Exercise details:
Print the data below exactly, but only the lines from the one containing "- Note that" down to the one containing "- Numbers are", inclusive.

Data records:
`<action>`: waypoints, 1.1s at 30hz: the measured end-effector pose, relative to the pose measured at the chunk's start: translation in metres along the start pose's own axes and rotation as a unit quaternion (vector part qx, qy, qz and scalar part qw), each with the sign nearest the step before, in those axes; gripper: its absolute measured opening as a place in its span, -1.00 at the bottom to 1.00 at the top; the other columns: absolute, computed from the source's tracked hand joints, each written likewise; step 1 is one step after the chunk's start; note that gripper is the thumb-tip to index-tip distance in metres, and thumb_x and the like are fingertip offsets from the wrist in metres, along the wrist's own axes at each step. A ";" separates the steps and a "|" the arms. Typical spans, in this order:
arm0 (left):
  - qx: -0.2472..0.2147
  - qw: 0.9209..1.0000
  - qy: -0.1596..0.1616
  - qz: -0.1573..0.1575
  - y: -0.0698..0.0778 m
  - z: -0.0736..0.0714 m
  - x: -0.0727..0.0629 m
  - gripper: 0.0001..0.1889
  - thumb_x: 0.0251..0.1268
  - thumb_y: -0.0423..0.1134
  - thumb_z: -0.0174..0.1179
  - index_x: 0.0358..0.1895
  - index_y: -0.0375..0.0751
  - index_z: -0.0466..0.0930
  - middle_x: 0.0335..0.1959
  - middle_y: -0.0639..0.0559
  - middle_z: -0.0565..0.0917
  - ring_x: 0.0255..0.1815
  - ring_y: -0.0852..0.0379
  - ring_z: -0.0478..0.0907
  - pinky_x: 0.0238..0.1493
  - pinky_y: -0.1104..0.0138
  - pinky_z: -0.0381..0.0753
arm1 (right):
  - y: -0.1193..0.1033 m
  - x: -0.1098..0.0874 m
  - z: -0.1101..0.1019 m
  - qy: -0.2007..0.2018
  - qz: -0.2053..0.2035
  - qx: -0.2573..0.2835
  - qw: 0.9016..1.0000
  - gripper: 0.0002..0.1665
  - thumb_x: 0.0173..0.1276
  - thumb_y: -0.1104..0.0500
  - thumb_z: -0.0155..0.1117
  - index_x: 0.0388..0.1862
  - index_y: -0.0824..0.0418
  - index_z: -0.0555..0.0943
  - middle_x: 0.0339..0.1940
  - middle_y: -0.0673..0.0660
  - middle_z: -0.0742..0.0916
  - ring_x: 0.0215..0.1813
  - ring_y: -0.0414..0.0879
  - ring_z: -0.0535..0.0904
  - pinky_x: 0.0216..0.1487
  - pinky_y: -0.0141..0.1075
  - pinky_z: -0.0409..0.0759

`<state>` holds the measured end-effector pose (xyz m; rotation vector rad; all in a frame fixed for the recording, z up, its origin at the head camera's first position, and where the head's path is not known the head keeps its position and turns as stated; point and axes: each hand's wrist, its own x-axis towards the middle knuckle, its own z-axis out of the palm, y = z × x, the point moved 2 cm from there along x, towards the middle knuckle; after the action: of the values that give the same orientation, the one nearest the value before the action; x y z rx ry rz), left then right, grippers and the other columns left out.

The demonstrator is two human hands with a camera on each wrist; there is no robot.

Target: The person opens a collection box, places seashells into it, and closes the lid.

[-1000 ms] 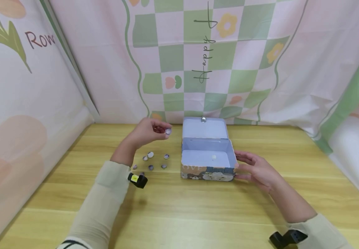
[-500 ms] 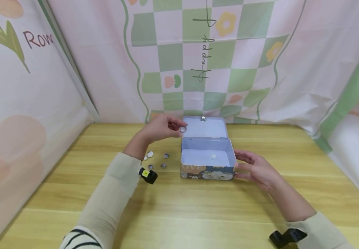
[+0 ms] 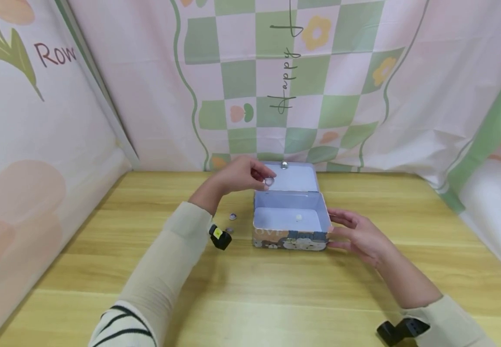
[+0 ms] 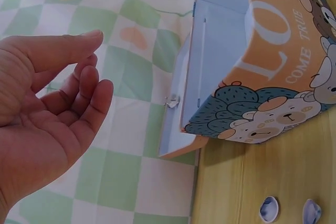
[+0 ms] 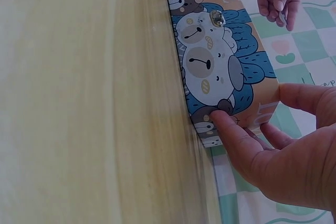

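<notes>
My left hand pinches a small white-and-purple seashell between thumb and fingertips. It is above the back left of an open tin box, in front of the raised lid. The box has a pale blue inside and cartoon bears outside. One small pale piece lies on its floor. The fingers of my right hand are extended against the box's right end, and the right wrist view has a fingertip over the front panel. In the left wrist view the pinched seashell is hidden.
A few loose seashells lie on the wooden table left of the box; my left arm may cover others. A patterned curtain hangs close behind the lid, and another printed sheet stands along the left edge.
My left hand has carried the seashell rightward from over the table to the box's lid. The left forearm now covers some of the loose seashells. My right hand and the box stay put.
</notes>
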<state>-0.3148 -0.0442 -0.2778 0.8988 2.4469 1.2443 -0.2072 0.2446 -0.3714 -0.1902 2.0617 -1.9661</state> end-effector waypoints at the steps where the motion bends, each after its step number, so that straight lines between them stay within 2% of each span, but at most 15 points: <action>1: 0.003 1.000 -0.004 -0.002 0.000 0.001 0.002 -0.71 0.17 -0.40 0.37 -0.02 -0.16 0.72 -0.12 0.04 0.69 -0.11 0.09 0.57 -0.09 0.36 0.61 | 0.000 0.000 0.000 0.000 0.000 0.001 1.000 -0.12 0.41 0.35 0.15 0.51 0.49 -0.10 0.49 0.51 0.08 0.11 -0.06 0.54 0.09 -0.07 0.59; 11: 0.051 0.997 -0.050 -0.021 0.000 0.008 0.022 -0.69 0.16 -0.41 0.36 -0.01 -0.14 0.73 -0.13 0.11 0.71 -0.10 0.14 0.58 -0.09 0.38 0.60 | -0.001 0.000 0.000 -0.002 0.001 -0.001 1.000 -0.12 0.40 0.35 0.15 0.51 0.49 -0.11 0.49 0.52 0.08 0.15 -0.03 0.52 0.10 -0.04 0.58; 17: 0.045 0.995 -0.069 -0.048 -0.007 0.012 0.030 -0.66 0.16 -0.39 0.38 0.05 -0.20 0.70 -0.13 0.09 0.69 -0.08 0.11 0.55 -0.09 0.37 0.60 | -0.002 0.000 0.001 -0.001 0.002 -0.003 1.000 -0.12 0.40 0.35 0.15 0.51 0.50 -0.10 0.49 0.52 0.08 0.15 -0.03 0.52 0.10 -0.04 0.58; 25: 0.023 0.991 -0.077 -0.110 -0.015 0.015 0.033 -0.62 0.07 -0.50 0.32 0.01 -0.17 0.71 -0.18 0.01 0.68 -0.15 0.07 0.56 -0.14 0.30 0.64 | -0.001 0.000 0.001 -0.001 0.000 -0.002 1.000 -0.12 0.40 0.35 0.14 0.51 0.50 -0.11 0.49 0.52 0.07 0.16 -0.01 0.52 0.10 -0.04 0.58; 33: 0.004 0.989 -0.080 -0.123 -0.019 0.016 0.032 -0.59 0.07 -0.56 0.29 0.04 -0.23 0.68 -0.11 -0.06 0.66 -0.18 0.06 0.59 -0.17 0.33 0.65 | 0.000 0.000 0.001 0.003 -0.003 -0.005 1.000 -0.13 0.39 0.35 0.15 0.50 0.50 -0.09 0.48 0.52 0.09 0.16 -0.02 0.52 0.09 -0.04 0.59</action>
<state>-0.3395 -0.0218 -0.3009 0.6454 2.3519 1.0361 -0.2073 0.2439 -0.3711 -0.1932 2.0764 -1.9636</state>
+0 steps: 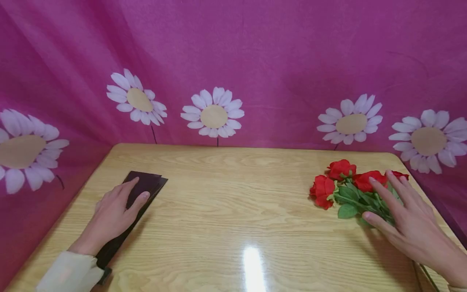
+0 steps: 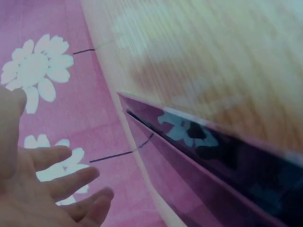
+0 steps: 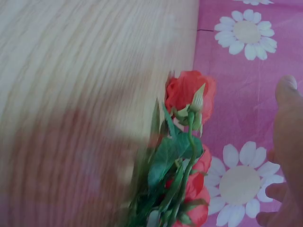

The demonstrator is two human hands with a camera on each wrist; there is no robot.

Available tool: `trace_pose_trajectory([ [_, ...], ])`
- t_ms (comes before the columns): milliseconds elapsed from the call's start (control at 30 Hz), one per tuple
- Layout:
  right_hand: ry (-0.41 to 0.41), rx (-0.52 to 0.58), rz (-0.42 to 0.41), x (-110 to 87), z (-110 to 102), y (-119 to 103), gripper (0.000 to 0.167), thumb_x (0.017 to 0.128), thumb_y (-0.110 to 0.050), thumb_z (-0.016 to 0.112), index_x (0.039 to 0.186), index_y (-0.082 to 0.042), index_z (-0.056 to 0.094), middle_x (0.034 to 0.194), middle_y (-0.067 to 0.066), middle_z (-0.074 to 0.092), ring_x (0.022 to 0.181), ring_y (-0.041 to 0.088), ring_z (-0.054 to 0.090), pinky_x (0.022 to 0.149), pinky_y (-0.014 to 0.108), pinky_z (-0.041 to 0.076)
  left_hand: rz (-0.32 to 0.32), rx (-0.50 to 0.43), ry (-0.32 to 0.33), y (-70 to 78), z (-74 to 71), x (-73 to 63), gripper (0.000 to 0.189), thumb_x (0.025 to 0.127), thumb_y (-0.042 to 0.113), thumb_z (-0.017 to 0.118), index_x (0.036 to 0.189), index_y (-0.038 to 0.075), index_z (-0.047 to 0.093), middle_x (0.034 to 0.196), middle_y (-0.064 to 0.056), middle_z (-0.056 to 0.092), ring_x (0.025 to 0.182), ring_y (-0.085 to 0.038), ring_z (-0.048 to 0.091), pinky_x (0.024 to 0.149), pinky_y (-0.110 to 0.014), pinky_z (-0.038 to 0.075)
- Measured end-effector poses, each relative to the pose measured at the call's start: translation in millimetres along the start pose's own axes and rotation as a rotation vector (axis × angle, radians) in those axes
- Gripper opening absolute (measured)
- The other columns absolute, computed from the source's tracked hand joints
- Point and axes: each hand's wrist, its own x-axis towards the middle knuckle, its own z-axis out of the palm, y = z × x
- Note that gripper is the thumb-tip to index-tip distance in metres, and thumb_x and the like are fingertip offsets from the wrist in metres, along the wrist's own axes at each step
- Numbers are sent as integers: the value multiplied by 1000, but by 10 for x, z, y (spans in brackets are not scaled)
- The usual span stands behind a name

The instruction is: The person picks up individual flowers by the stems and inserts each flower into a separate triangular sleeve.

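On the left of the table lies a long, flat, dark folded piece (image 1: pixel 144 178) with thin, glossy layers. In the left wrist view, the layers of this dark piece (image 2: pixel 199 137) stand slightly apart and mirror the daisies. My left hand (image 1: pixel 114 213) hovers over it, fingers and thumb spread. At the right lies a bunch of red roses (image 1: pixel 324 190) with green leaves and long stems. My right hand (image 1: pixel 412 221) is over the roses with its fingers spread, overlapping some blooms and stems in the head view. Neither hand grips anything.
A light wood-grain table (image 1: pixel 233 194) stretches between the two hands. Behind and beside it hangs a magenta cloth (image 1: pixel 270 61) printed with white daisies. A bright light reflection shows near the table's front.
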Motion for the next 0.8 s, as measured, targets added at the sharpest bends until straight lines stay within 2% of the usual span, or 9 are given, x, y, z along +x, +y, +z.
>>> trace_pose_trajectory([
  [133, 2, 30, -16, 76, -10, -70, 80, 96, -37, 73, 162, -18, 34, 174, 19, 14, 160, 52, 8, 122, 78, 6, -9, 7, -28, -23, -7, 88, 81, 106, 59, 43, 158, -1, 33, 157, -37, 38, 141, -62, 34, 113, -76, 27],
  [200, 0, 41, -23, 118, -18, -107, 79, 96, -37, 73, 162, -17, 34, 174, 21, 15, 160, 52, 8, 123, 77, 5, -7, 19, -39, -26, -1, 118, 80, 105, 58, 48, 154, -4, 40, 152, -36, 45, 137, -59, 42, 111, -73, 34],
  [333, -4, 70, -18, 214, -25, -201, 79, 97, -36, 72, 163, -17, 32, 173, 23, 16, 160, 52, 7, 119, 81, 4, -14, 43, -50, -13, 17, 163, 71, 102, 52, 58, 142, -7, 54, 136, -33, 62, 120, -51, 61, 97, -66, 49],
  [400, -10, 91, -10, 274, -18, -262, 79, 97, -35, 72, 163, -19, 32, 173, 22, 16, 160, 52, 6, 116, 85, 3, -34, 38, -58, -9, 13, 204, 67, 102, 50, 60, 139, -6, 57, 124, -29, 68, 106, -44, 67, 89, -60, 53],
  [500, -23, 128, -10, 342, 7, -350, 79, 96, -34, 73, 163, -23, 31, 173, 21, 16, 160, 51, 5, 115, 86, -1, -92, -15, -80, -1, -1, 304, 68, 102, 52, 59, 141, -3, 56, 113, -24, 69, 95, -34, 65, 81, -48, 53],
  [600, -15, 158, -37, 397, 53, -437, 79, 94, -32, 75, 162, -22, 35, 172, 22, 20, 158, 54, 10, 115, 86, 2, -147, -78, -82, -6, -3, 400, 68, 101, 54, 58, 143, 1, 54, 104, -18, 66, 87, -27, 61, 73, -37, 48],
  [667, -2, 188, -51, 434, 85, -496, 79, 93, -30, 76, 161, -21, 37, 171, 22, 21, 158, 54, 12, 113, 87, 4, -171, -113, -76, -15, 7, 445, 67, 101, 54, 58, 143, 2, 53, 106, -18, 66, 88, -27, 61, 72, -34, 47],
  [800, 29, 243, -75, 510, 135, -607, 76, 93, -25, 77, 159, -19, 40, 171, 20, 24, 157, 53, 15, 113, 87, 9, -211, -161, -64, -69, 30, 504, 63, 102, 49, 59, 143, 2, 53, 106, -19, 68, 80, -20, 67, 70, -31, 48],
])
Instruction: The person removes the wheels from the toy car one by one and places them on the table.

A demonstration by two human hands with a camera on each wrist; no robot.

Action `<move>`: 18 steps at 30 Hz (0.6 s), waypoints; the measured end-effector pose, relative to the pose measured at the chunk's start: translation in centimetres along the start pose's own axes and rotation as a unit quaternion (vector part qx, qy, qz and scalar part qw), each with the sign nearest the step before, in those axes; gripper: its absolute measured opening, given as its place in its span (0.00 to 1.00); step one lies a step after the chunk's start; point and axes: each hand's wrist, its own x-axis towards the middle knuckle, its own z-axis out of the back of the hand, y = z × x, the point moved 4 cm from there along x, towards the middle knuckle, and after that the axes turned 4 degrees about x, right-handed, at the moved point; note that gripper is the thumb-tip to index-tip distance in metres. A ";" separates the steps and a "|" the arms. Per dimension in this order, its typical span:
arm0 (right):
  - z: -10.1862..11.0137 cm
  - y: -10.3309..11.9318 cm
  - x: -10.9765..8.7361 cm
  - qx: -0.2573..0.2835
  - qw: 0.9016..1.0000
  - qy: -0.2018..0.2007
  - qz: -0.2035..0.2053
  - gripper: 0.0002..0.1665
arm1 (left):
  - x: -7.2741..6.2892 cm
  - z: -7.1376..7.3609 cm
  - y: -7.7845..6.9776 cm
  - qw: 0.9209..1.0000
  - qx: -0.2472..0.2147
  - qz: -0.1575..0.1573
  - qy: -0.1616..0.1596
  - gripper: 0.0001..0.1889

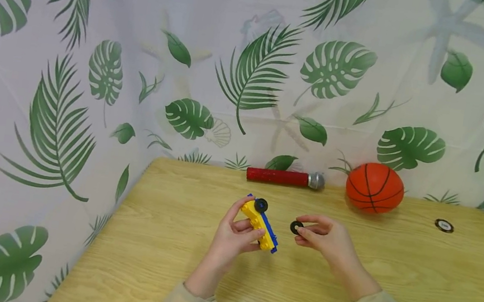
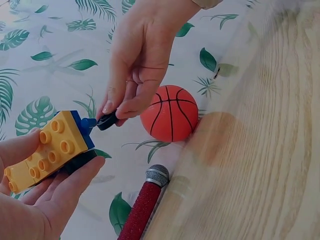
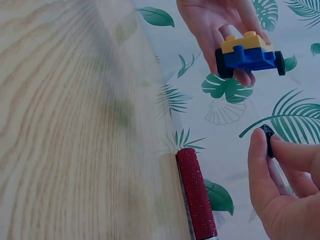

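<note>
My left hand [image 1: 231, 240] grips a toy car with a yellow studded brick body [image 1: 254, 217] and a blue base, held up over the table and tilted. A black wheel [image 1: 261, 205] sits on the car's side near its upper end. Black wheels [image 3: 224, 63] also show at both sides of the blue base in the right wrist view. To the right, my right hand [image 1: 333, 240] pinches a loose black wheel [image 1: 295, 226] between thumb and fingers. A gap separates this wheel from the car in the head view. In the left wrist view, the pinched wheel [image 2: 107, 121] overlaps a blue axle end.
A red glittery microphone [image 1: 277, 177] with a silver head lies along the back of the wooden table [image 1: 158, 241]. Right of it is an orange basketball [image 1: 375, 188]. A round black-and-white chip [image 1: 444, 225] lies further right. Leaf-patterned cloth [image 1: 138, 108] hangs behind and to the left.
</note>
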 end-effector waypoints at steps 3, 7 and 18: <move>0.1 -0.2 0.1 0.009 1.000 0.003 -0.004 0.25 | 0.0 0.0 0.0 1.000 0.000 0.000 -0.003 0.38; 0.0 -0.4 0.4 0.020 1.000 0.010 -0.001 0.27 | -0.1 0.2 0.1 1.000 0.000 0.003 -0.007 0.38; 0.1 -1.8 1.7 0.028 0.999 0.027 -0.031 0.27 | -0.3 0.4 0.0 1.000 -0.007 0.000 -0.003 0.38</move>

Completed task:
- Note that gripper is the thumb-tip to index-tip distance in metres, and thumb_x and the like are fingertip offsets from the wrist in metres, along the wrist's own axes at each step
- Numbers are sent as integers: the value multiplied by 1000, but by 10 for x, z, y (spans in brackets are not scaled)

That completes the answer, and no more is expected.